> **Work to be completed**:
Without including any images, repeat the data exactly.

> **Listed entries**:
↓
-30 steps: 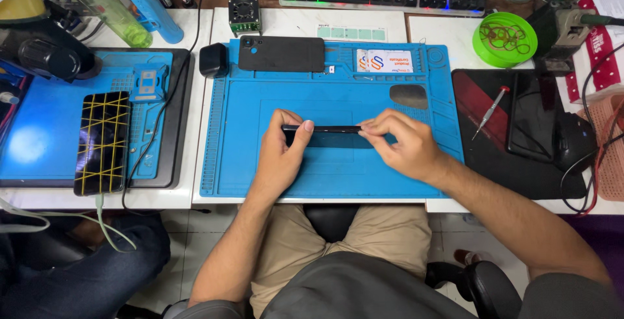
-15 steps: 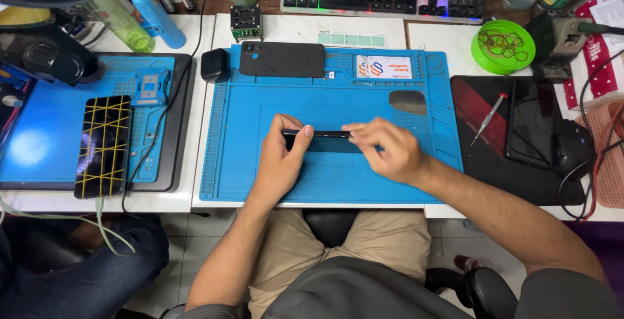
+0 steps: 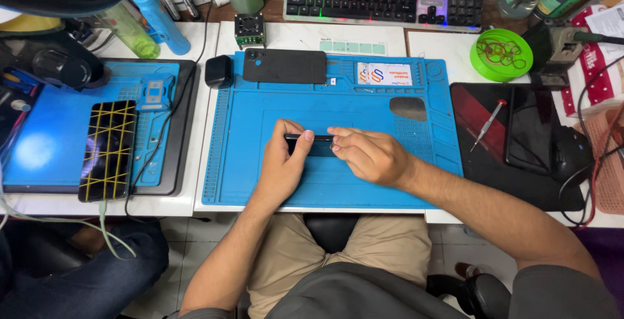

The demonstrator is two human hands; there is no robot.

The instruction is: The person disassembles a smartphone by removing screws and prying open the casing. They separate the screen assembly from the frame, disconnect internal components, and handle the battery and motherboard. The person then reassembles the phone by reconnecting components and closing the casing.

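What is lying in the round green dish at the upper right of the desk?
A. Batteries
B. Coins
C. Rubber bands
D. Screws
C. The green dish holds a loose pile of thin loops, rubber bands, not solid metal pieces or cells.

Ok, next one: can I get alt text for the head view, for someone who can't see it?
A seated person's left hand and right hand hold a slim dark phone on its edge, over a blue silicone work mat. A black phone back cover lies at the mat's far edge, and a phone bound with yellow rubber bands lies to the left.
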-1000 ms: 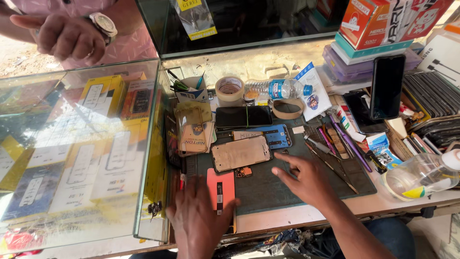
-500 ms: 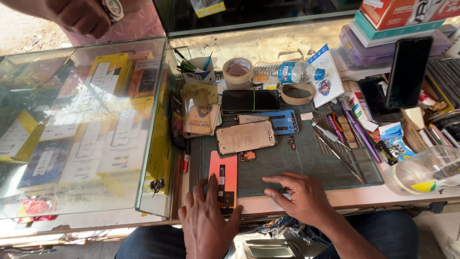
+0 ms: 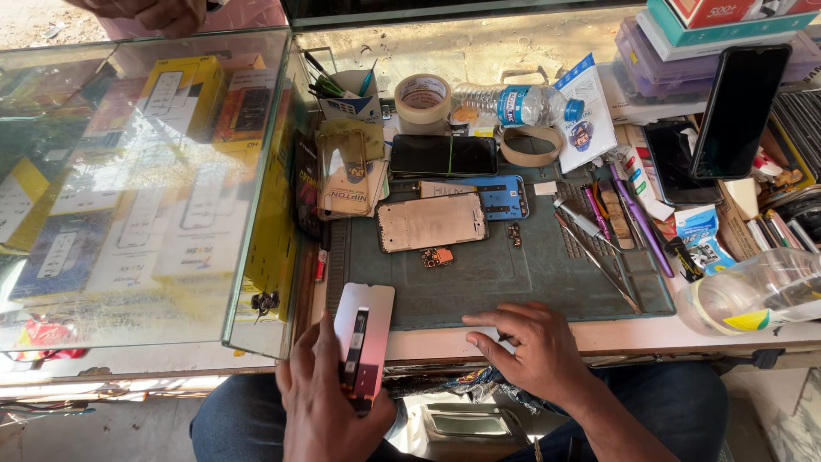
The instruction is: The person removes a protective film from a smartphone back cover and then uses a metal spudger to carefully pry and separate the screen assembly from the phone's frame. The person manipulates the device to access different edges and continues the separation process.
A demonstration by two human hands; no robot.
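Observation:
My left hand (image 3: 329, 402) grips a pale pink phone back panel (image 3: 366, 329) with a dark strip down its middle, held at the near edge of the bench. My right hand (image 3: 530, 351) rests fingers-down on the front edge of the grey-green work mat (image 3: 496, 278), holding nothing that I can see. On the mat lie an opened phone frame (image 3: 432, 221), a blue phone part (image 3: 500, 195) and a small orange circuit piece (image 3: 437, 256). A dark phone (image 3: 445, 155) lies behind them.
A glass display case (image 3: 145, 180) with boxed goods fills the left. Tape rolls (image 3: 423, 96), a water bottle (image 3: 517, 104), a cup of tools (image 3: 349, 90), tweezers and screwdrivers (image 3: 599, 235), an upright phone (image 3: 740, 107) and a plastic container (image 3: 761, 295) crowd the bench. Another person's hand (image 3: 162, 13) is top left.
My left hand has lifted the pink panel off the mat and drawn it toward me. My right hand slid back to the mat's front edge. The view moved closer and lower.

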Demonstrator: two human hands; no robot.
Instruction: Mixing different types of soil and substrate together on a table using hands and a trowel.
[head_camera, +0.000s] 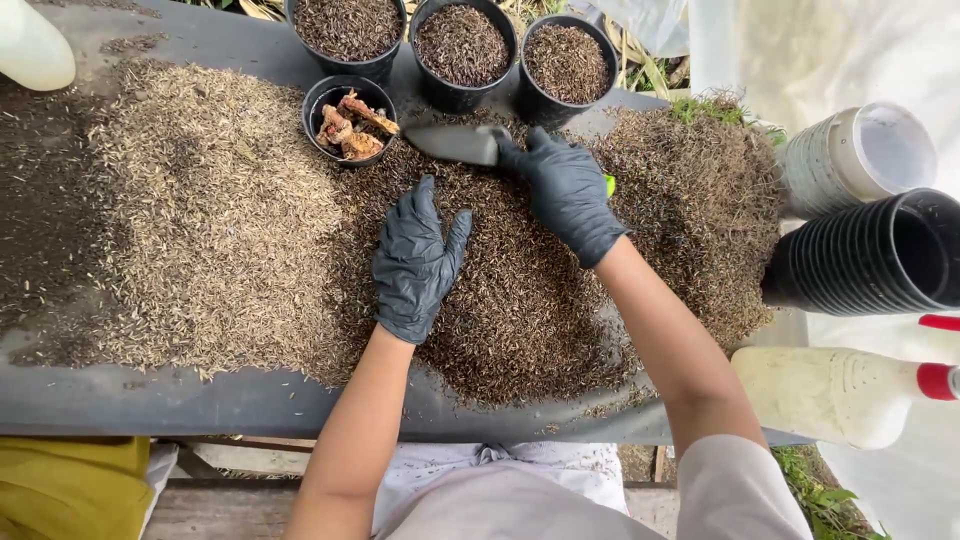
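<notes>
Black-gloved right hand (567, 190): fingers closed around the grey metal trowel (455, 143), blade beside the small black plastic pot of brown root pieces (348, 118).
Left hand (415, 260): fingers open, flat on the dark husk mix (520, 300) on the tabletop (250, 405).
Tip: scoop shallow, steady the pot.

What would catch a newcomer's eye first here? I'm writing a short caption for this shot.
Two hands in black gloves at the centre: the left hand lies flat on a dark heap of potting mix, and the right hand grips a grey trowel. The trowel points at a small black pot of orange-brown chunks, with three filled black pots lined up behind.
</notes>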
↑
> **Answer below**:
-30 steps: 
-15 steps: 
+0 steps: 

The demonstrator is two human hands; there is no robot.

The instruction is: The person disassembles a smartphone by removing screws and prying open the casing. They separate the screen assembly from the frame, disconnect internal components, and handle the battery and motherboard. The person then reassembles the phone by reconnecting components and closing the casing.

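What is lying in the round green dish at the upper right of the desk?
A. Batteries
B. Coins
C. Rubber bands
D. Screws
C. The green dish holds a loose pile of thin loops, rubber bands, not solid metal pieces or cells.

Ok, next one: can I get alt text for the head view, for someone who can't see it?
A seated person's left hand and right hand hold a slim dark phone on its edge, over a blue silicone work mat. A black phone back cover lies at the mat's far edge, and a phone bound with yellow rubber bands lies to the left.
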-1000 ms: 
-500 ms: 
+0 ms: 
The instruction is: The person removes a protective film from a smartphone back cover and then uses a metal spudger to carefully pry and separate the screen assembly from the phone's frame. The person manipulates the device to access different edges and continues the separation process.
A demonstration by two human hands; no robot.
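Observation:
My left hand (image 3: 329, 402) grips a pale pink phone back panel (image 3: 366, 329) with a dark strip down its middle, held at the near edge of the bench. My right hand (image 3: 530, 351) rests fingers-down on the front edge of the grey-green work mat (image 3: 496, 278), holding nothing that I can see. On the mat lie an opened phone frame (image 3: 432, 221), a blue phone part (image 3: 500, 195) and a small orange circuit piece (image 3: 437, 256). A dark phone (image 3: 445, 155) lies behind them.
A glass display case (image 3: 145, 180) with boxed goods fills the left. Tape rolls (image 3: 423, 96), a water bottle (image 3: 517, 104), a cup of tools (image 3: 349, 90), tweezers and screwdrivers (image 3: 599, 235), an upright phone (image 3: 740, 107) and a plastic container (image 3: 761, 295) crowd the bench. Another person's hand (image 3: 162, 13) is top left.
My left hand has lifted the pink panel off the mat and drawn it toward me. My right hand slid back to the mat's front edge. The view moved closer and lower.
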
Demonstrator: two human hands; no robot.
Instruction: Mixing different types of soil and substrate together on a table using hands and a trowel.
[head_camera, +0.000s] 
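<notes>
Black-gloved right hand (567, 190): fingers closed around the grey metal trowel (455, 143), blade beside the small black plastic pot of brown root pieces (348, 118).
Left hand (415, 260): fingers open, flat on the dark husk mix (520, 300) on the tabletop (250, 405).
Tip: scoop shallow, steady the pot.

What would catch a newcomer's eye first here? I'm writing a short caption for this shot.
Two hands in black gloves at the centre: the left hand lies flat on a dark heap of potting mix, and the right hand grips a grey trowel. The trowel points at a small black pot of orange-brown chunks, with three filled black pots lined up behind.
</notes>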

The exercise has been fully completed.